### WHAT IS BEING ASKED:
With the images removed, reproduce each entry below word for word.

____________________

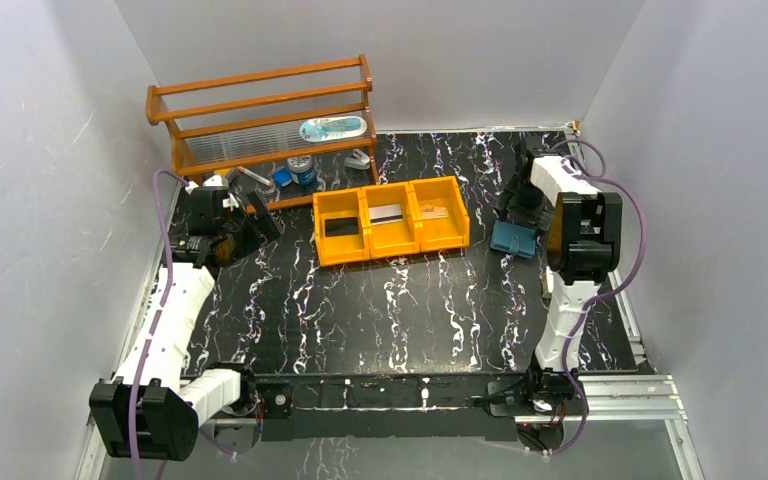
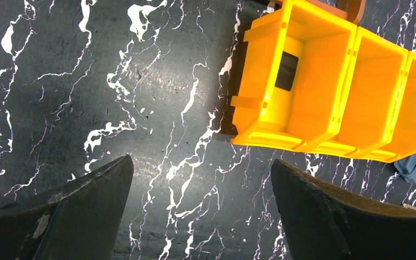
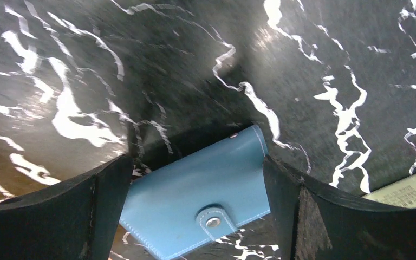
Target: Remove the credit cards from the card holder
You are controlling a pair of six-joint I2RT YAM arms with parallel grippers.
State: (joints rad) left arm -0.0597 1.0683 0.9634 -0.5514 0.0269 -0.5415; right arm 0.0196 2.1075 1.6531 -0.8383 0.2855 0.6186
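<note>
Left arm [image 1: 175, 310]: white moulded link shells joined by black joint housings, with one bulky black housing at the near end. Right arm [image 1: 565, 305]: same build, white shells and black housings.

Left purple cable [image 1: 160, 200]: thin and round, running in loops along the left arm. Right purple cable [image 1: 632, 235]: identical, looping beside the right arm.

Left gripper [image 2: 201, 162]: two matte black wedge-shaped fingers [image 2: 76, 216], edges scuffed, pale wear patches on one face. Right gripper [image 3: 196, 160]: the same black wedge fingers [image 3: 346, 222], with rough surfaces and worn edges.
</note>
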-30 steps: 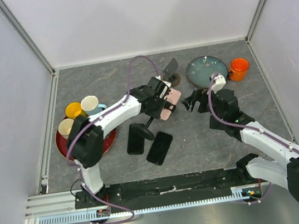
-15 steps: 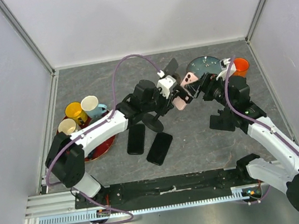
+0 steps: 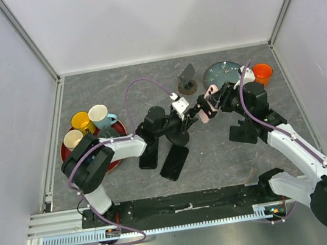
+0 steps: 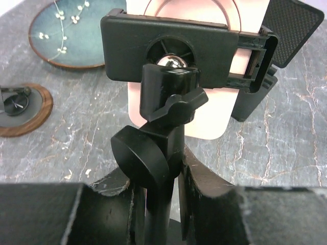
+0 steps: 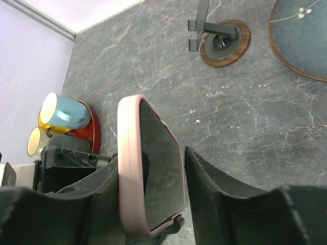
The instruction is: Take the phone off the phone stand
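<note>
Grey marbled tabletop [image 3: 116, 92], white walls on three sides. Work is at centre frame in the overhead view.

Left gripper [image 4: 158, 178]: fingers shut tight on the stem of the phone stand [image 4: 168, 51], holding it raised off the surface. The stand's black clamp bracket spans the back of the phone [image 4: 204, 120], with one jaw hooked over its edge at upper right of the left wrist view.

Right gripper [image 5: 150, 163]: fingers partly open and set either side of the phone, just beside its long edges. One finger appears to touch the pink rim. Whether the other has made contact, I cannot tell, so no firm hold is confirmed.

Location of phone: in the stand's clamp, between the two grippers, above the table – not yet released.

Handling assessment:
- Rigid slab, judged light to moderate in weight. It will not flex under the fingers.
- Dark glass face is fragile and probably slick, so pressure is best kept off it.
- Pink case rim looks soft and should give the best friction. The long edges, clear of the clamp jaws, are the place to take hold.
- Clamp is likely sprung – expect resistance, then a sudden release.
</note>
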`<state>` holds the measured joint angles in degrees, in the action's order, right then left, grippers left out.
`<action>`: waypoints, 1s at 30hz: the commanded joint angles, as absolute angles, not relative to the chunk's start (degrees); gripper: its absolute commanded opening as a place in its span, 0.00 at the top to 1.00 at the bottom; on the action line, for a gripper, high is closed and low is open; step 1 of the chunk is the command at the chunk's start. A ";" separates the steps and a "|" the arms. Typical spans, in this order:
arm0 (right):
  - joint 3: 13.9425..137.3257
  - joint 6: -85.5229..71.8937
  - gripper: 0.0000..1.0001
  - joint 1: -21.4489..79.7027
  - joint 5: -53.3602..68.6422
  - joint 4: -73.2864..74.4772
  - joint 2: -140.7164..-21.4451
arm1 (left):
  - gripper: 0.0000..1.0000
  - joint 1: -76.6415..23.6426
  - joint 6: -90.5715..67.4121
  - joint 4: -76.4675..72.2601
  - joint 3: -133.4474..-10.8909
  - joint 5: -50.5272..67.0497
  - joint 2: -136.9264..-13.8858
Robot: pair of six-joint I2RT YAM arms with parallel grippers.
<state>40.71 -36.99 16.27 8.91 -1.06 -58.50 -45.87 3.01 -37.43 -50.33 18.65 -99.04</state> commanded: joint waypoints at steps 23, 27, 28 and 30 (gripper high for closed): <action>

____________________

### EXERCISE OUTPUT:
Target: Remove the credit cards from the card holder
You are controlling a pair of six-joint I2RT YAM arms with parallel grippers.
State: (joints rad) left arm -0.0597 1.0683 0.9634 -0.5514 0.0269 -0.5415; right arm 0.0196 2.1075 1.6531 -0.8383 0.2855 0.6186
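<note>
Left arm [image 1: 175, 310]: white moulded link shells joined by black joint housings, with one bulky black housing at the near end. Right arm [image 1: 565, 305]: same build, white shells and black housings.

Left purple cable [image 1: 160, 200]: thin and round, running in loops along the left arm. Right purple cable [image 1: 632, 235]: identical, looping beside the right arm.

Left gripper [image 2: 201, 162]: two matte black wedge-shaped fingers [image 2: 76, 216], edges scuffed, pale wear patches on one face. Right gripper [image 3: 196, 160]: the same black wedge fingers [image 3: 346, 222], with rough surfaces and worn edges.
</note>
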-30 steps: 
-15 steps: 
+0 steps: 
+0 steps: 
+0 steps: 
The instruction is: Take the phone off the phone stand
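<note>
Grey marbled tabletop [image 3: 116, 92], white walls on three sides. Work is at centre frame in the overhead view.

Left gripper [image 4: 158, 178]: fingers shut tight on the stem of the phone stand [image 4: 168, 51], holding it raised off the surface. The stand's black clamp bracket spans the back of the phone [image 4: 204, 120], with one jaw hooked over its edge at upper right of the left wrist view.

Right gripper [image 5: 150, 163]: fingers partly open and set either side of the phone, just beside its long edges. One finger appears to touch the pink rim. Whether the other has made contact, I cannot tell, so no firm hold is confirmed.

Location of phone: in the stand's clamp, between the two grippers, above the table – not yet released.

Handling assessment:
- Rigid slab, judged light to moderate in weight. It will not flex under the fingers.
- Dark glass face is fragile and probably slick, so pressure is best kept off it.
- Pink case rim looks soft and should give the best friction. The long edges, clear of the clamp jaws, are the place to take hold.
- Clamp is likely sprung – expect resistance, then a sudden release.
</note>
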`<state>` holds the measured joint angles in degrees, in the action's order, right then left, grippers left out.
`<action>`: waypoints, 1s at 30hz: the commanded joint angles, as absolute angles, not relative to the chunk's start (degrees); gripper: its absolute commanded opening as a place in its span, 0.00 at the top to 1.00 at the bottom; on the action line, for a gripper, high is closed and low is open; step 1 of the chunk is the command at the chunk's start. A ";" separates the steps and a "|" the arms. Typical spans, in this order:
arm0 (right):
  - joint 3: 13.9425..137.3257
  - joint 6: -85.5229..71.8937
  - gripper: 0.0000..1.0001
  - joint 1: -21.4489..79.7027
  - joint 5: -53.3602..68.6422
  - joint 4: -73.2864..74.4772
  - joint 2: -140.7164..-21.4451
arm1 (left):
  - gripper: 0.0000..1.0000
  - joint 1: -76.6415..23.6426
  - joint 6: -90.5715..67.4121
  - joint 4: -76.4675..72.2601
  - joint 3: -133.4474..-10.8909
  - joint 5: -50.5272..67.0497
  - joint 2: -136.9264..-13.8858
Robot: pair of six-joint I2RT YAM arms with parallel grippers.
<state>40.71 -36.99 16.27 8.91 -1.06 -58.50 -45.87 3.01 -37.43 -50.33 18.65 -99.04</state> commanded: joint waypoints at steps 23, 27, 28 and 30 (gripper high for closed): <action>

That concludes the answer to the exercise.